TASK ITEM: Copy each line below in which the string "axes" appears.

DATA SHOWN:

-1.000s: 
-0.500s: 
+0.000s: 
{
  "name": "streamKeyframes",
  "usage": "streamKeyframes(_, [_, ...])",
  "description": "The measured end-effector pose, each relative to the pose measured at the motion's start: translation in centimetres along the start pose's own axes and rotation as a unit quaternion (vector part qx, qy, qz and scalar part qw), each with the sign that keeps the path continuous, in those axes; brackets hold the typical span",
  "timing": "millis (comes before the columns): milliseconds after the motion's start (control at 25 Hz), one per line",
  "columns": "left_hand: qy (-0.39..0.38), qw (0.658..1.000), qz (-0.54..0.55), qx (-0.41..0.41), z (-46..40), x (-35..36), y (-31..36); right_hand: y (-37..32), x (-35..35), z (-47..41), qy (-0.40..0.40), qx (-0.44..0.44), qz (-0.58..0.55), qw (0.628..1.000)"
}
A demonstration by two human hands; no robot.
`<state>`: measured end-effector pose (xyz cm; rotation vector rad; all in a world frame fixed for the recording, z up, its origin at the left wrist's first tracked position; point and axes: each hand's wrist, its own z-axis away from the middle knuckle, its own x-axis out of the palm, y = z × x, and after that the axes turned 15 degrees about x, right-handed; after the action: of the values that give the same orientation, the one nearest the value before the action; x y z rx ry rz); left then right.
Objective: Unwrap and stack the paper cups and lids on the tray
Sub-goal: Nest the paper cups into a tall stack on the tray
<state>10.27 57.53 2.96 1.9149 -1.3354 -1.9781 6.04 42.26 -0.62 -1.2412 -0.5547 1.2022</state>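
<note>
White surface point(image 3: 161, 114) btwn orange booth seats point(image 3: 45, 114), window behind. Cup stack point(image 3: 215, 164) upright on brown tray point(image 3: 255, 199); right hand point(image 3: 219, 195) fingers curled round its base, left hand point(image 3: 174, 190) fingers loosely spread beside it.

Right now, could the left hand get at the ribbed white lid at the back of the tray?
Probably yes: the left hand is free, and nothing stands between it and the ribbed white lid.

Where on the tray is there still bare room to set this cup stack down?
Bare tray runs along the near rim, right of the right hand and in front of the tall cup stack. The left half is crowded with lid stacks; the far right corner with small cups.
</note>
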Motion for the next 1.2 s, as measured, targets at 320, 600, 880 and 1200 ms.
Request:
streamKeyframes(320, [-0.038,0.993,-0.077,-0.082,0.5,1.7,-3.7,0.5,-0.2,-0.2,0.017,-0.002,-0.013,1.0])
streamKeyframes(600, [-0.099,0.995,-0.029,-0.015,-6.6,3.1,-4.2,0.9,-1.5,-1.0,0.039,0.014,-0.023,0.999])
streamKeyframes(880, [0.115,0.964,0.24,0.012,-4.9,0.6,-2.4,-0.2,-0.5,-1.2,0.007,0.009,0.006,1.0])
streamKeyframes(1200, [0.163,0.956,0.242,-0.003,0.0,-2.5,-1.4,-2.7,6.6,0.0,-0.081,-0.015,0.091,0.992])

WRITTEN ANSWER:
  "description": "The measured end-effector pose, each relative to the pose measured at the motion's start: translation in centimetres along the start pose's own axes and rotation as a unit quaternion (vector part qx, qy, qz and scalar part qw), each with the sign that keeps the path continuous, in those axes; brackets hold the typical span",
`<state>`: measured end-effector pose (xyz cm; rotation vector rad; all in a world frame fixed for the recording, z up, its origin at the left wrist's first tracked position; point and axes: each hand's wrist, its own z-axis away from the middle knuckle, its own x-axis out of the palm, y = z × x, and after that the axes turned 15 degrees about x, right-handed; after the action: of the values that give the same orientation, the one nearest the value before the action; x y z rx ry rz); left then right.

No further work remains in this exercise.